Every line of the records below from the line with "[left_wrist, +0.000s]" up to and including the line with "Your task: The" must be reproduced exactly, and no line outside that range.

*Dataset entries*.
------------------------------

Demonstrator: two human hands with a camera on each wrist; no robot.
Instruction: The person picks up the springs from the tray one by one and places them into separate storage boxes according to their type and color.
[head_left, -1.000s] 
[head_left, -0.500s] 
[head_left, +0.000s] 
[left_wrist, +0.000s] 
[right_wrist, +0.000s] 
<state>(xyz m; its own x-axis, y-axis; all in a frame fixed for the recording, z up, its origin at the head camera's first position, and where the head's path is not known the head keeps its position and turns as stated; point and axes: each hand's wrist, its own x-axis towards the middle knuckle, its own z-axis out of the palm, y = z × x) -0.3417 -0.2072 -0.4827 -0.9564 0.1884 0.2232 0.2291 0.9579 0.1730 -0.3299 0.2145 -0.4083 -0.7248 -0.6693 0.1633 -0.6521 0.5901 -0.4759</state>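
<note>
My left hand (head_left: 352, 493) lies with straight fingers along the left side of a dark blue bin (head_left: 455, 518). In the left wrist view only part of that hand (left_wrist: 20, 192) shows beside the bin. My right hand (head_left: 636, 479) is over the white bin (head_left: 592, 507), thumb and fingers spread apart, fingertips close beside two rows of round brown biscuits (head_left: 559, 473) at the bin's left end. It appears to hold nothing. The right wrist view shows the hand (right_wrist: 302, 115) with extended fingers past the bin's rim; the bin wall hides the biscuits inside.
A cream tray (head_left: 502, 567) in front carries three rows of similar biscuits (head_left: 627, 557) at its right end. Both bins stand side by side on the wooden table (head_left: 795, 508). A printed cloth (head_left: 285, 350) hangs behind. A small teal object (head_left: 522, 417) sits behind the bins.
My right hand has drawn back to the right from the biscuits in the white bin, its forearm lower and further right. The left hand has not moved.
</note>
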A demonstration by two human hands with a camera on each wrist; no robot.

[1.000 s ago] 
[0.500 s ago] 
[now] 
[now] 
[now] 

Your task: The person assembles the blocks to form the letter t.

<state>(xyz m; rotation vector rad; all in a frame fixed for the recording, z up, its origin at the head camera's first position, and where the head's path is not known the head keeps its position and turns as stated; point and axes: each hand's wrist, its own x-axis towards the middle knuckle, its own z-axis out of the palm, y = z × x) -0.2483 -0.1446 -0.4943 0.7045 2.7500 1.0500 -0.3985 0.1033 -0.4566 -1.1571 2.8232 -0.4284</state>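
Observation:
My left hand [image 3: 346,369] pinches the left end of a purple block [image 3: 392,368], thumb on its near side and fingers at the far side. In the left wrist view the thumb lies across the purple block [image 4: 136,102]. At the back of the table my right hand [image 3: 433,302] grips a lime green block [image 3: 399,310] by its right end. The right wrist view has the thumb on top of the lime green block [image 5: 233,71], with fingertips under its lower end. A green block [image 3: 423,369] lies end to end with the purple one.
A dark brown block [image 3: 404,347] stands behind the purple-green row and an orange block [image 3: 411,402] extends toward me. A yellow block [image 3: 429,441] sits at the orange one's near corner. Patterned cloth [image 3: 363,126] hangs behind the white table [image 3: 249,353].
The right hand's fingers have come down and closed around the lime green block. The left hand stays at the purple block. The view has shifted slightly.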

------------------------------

*Written answer*.
[left_wrist, +0.000s] 
[right_wrist, +0.000s] 
<state>(xyz m; its own x-axis, y-axis; all in a frame fixed for the recording, z up, its origin at the head camera's first position, and where the head's path is not known the head keeps its position and turns as stated; point and axes: each hand's wrist, its own x-axis towards the middle knuckle, its own z-axis out of the palm, y = z × x) -0.3417 -0.2072 -0.4827 -0.9564 0.1884 0.2232 0.2291 0.9579 0.1730 -0.3299 0.2145 -0.4083 -0.7248 -0.6693 0.1633 -0.6521 0.5901 -0.4759</state>
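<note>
My left hand (head_left: 352, 493) lies with straight fingers along the left side of a dark blue bin (head_left: 455, 518). In the left wrist view only part of that hand (left_wrist: 20, 192) shows beside the bin. My right hand (head_left: 636, 479) is over the white bin (head_left: 592, 507), thumb and fingers spread apart, fingertips close beside two rows of round brown biscuits (head_left: 559, 473) at the bin's left end. It appears to hold nothing. The right wrist view shows the hand (right_wrist: 302, 115) with extended fingers past the bin's rim; the bin wall hides the biscuits inside.
A cream tray (head_left: 502, 567) in front carries three rows of similar biscuits (head_left: 627, 557) at its right end. Both bins stand side by side on the wooden table (head_left: 795, 508). A printed cloth (head_left: 285, 350) hangs behind. A small teal object (head_left: 522, 417) sits behind the bins.
My right hand has drawn back to the right from the biscuits in the white bin, its forearm lower and further right. The left hand has not moved.
</note>
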A demonstration by two human hands with a camera on each wrist; no robot.

[1.000 s ago] 
[0.500 s ago] 
[now] 
[now] 
[now] 

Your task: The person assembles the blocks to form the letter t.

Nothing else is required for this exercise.